Ebbene: se amate gli alcolici da dessert, che accompagnano con il loro sapore aromatico e dolce una buona fetta di torta, sappiate che accettare un bicchiere di questo vino è sempre una buona idea. Si tratta, infatti, di una bevanda color paglierino, prodotta soprattutto in provincia di Siracusa e di Trapani a partire dall’uva di un particolare tipo di vitigno moscato, che sull’isola viene considerata una vera e propria coccola per il palato.

Il pregiato vitigno, conosciuto anche come moscato di Alessandria, moscato di Spagna, moscatellone e salamanna, è molto presente anche nell’area fra Erice e Mazara del Vallo e soprattutto a Pantelleria, dove i suoi chicchi vengono inoltre mangiati quando sono ancora freschi o, dopo essere stati fatti appassire, per preparare delle raffinate ricette di pasticceria esportate nel resto d’Italia.

Non a caso, l’origine di questo curioso sostantivo viene dalla parola zabīb (زبيب), che significa per l’appunto uva passa o uvetta: inizialmente famoso in Egitto, lo zibìbbu venne esportato nella Trinacria durante la dominazione araba e coltivato in dei terrazzamenti che avevano delle peculiarità tramandate con cura fino ai nostri giorni.

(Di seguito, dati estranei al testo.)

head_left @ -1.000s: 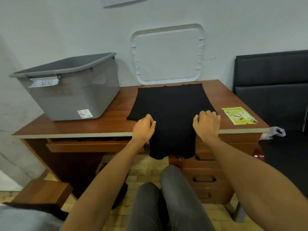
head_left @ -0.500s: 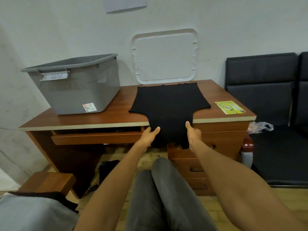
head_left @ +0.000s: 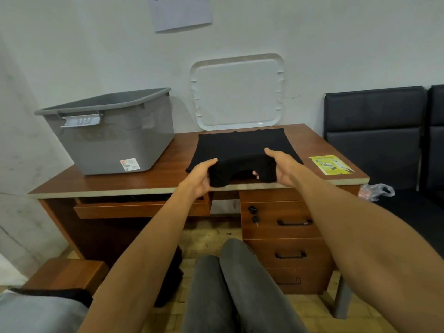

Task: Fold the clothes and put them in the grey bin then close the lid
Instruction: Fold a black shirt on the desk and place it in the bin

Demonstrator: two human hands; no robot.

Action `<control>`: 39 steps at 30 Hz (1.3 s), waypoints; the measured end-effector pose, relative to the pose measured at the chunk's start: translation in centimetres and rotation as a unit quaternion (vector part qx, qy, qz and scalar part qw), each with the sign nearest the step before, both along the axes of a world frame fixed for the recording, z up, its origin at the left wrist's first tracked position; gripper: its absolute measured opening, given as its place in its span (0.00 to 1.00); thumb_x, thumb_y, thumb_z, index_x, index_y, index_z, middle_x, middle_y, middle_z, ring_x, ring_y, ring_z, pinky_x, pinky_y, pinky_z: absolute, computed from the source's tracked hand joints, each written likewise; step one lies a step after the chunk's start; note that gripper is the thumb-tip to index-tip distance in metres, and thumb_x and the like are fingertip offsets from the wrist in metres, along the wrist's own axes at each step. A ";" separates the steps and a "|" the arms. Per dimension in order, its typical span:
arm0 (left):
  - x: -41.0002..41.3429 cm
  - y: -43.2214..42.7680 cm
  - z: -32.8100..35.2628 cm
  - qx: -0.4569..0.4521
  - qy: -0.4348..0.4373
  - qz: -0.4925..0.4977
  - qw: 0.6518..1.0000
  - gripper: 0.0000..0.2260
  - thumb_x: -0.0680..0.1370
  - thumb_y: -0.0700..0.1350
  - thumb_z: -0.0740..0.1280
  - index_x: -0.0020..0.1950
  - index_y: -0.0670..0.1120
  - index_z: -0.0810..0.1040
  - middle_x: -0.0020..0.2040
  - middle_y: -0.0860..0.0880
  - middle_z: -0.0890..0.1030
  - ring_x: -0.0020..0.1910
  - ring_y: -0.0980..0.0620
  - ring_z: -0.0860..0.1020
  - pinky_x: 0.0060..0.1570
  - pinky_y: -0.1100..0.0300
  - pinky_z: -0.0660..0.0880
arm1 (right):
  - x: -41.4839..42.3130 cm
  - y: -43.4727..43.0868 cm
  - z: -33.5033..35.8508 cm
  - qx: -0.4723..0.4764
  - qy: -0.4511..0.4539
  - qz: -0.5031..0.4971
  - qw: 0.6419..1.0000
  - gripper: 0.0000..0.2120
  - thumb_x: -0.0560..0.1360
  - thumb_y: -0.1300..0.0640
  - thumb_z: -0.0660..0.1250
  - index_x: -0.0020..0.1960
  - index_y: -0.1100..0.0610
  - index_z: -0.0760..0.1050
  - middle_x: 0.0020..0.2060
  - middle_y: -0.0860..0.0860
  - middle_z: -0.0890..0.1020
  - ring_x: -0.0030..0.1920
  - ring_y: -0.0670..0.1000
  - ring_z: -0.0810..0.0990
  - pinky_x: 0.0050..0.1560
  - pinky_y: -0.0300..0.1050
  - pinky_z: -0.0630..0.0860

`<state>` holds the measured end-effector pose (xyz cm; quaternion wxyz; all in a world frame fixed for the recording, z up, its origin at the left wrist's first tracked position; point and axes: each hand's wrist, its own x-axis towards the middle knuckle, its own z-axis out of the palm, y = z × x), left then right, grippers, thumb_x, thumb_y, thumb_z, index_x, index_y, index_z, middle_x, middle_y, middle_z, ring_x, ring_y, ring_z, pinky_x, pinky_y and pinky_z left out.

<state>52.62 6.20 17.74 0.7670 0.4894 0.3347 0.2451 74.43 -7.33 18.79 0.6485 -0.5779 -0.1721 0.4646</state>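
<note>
Black garment [head_left: 242,145] spread across the middle of the desk [head_left: 153,181], far part flat on the wood, near end raised and bunched just above the front edge. Midway through a fold, by the look of it: near end picked up but not yet laid over the rest. Nothing to be seen inside the grey bin [head_left: 115,145], which stands open at the left of the desktop, near the cloth but not touching it. Most of its interior hidden behind the front wall, so cannot say for sure. White lid [head_left: 236,92] off, propped upright against the wall behind the garment. Left to do, judging from this: finishing the fold, carrying the bundle across into the bin, then fetching the lid and pressing it on. Possibly more clothing in the grey and black heap [head_left: 36,313] at lower left, though too cropped to tell.

Left hand [head_left: 201,174] gripping the near left corner of the lifted end, thumb on top, fingers curled beneath the fabric. Right hand [head_left: 280,168] gripping the near right corner likewise, thumb stretched along the top, fingertips peeping out under the cloth. Both closed on fabric, neither spread wide, with the cloth sagging in an arch between them. Off to the right on the wood, a yellow leaflet [head_left: 330,164], just beside the garment and touched by neither hand.
</note>
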 end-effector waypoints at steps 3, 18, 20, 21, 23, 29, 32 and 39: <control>1.4 1.2 1.1 0.005 -0.009 0.042 0.999 0.16 0.82 0.44 0.68 0.69 0.47 0.72 0.65 0.43 0.77 0.63 0.41 0.79 0.57 0.44 0.81 | 1.0 0.6 2.0 0.015 0.002 -0.001 1.000 0.17 0.80 0.56 0.70 0.66 0.59 0.72 0.59 0.60 0.79 0.47 0.55 0.82 0.36 0.47 0.82; 11.2 11.2 4.2 0.014 -0.019 0.182 0.983 0.14 0.78 0.35 0.72 0.62 0.38 0.78 0.61 0.39 0.79 0.58 0.40 0.81 0.48 0.42 0.84 | 8.1 10.4 3.7 0.064 0.113 -0.159 0.979 0.19 0.75 0.74 0.68 0.64 0.63 0.74 0.60 0.65 0.72 0.55 0.65 0.80 0.33 0.48 0.83; 12.3 12.7 4.3 0.009 -0.024 0.180 0.983 0.13 0.77 0.34 0.72 0.62 0.38 0.78 0.61 0.38 0.80 0.58 0.39 0.81 0.47 0.41 0.84 | 9.2 11.5 3.5 0.072 0.132 -0.161 0.975 0.19 0.76 0.73 0.68 0.65 0.63 0.72 0.61 0.65 0.72 0.55 0.66 0.80 0.34 0.49 0.84; 12.7 13.3 4.3 0.002 -0.025 0.179 0.984 0.14 0.77 0.34 0.72 0.62 0.37 0.77 0.60 0.38 0.80 0.58 0.38 0.81 0.46 0.41 0.84 | 9.6 12.0 3.5 0.072 0.146 -0.161 0.973 0.19 0.76 0.73 0.68 0.65 0.62 0.72 0.60 0.65 0.72 0.55 0.66 0.80 0.35 0.50 0.84; 13.6 14.5 4.2 -0.015 -0.026 0.182 0.983 0.16 0.77 0.32 0.72 0.63 0.36 0.75 0.61 0.37 0.79 0.58 0.36 0.80 0.41 0.42 0.85 | 10.4 13.0 3.3 0.064 0.188 -0.164 0.966 0.17 0.77 0.72 0.68 0.63 0.62 0.73 0.58 0.66 0.73 0.55 0.66 0.80 0.37 0.51 0.85; 16.0 17.9 1.9 -0.090 -0.024 0.197 0.976 0.22 0.77 0.29 0.69 0.69 0.39 0.71 0.64 0.33 0.76 0.57 0.32 0.81 0.39 0.41 0.84 | 12.3 15.9 2.6 0.007 0.274 -0.169 0.947 0.06 0.77 0.70 0.70 0.50 0.65 0.74 0.49 0.66 0.77 0.56 0.64 0.81 0.52 0.48 0.84; 17.1 18.3 0.6 -0.130 -0.057 0.203 0.969 0.19 0.80 0.33 0.66 0.71 0.40 0.70 0.62 0.30 0.77 0.57 0.32 0.81 0.50 0.42 0.84 | 12.6 17.5 0.9 0.030 0.257 -0.196 0.946 0.13 0.77 0.70 0.70 0.60 0.63 0.75 0.50 0.66 0.76 0.52 0.64 0.81 0.49 0.53 0.85; 18.9 19.5 -1.4 -0.040 -0.084 0.205 0.974 0.24 0.85 0.42 0.63 0.81 0.47 0.64 0.77 0.41 0.69 0.73 0.40 0.72 0.70 0.46 0.73 | 12.6 18.8 -1.8 0.097 0.156 -0.180 0.966 0.24 0.79 0.71 0.66 0.73 0.60 0.69 0.62 0.59 0.77 0.51 0.60 0.84 0.55 0.56 0.84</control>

Oggi, quindi, con il termine zibìbbu ci si riferisce in realtà a più di un’eccellenza sicula, dalla varietà d’uva al vino Zibibbo IGT, passando per il moscato e il passito di Pantelleria, per l’Erice vendemmia tardiva Zibibbo e per l’uva passa di fine pasto, tutti derivati comunque da una pratica agricola diventata a buon diritto patrimonio immateriale dell’umanità nel 2014.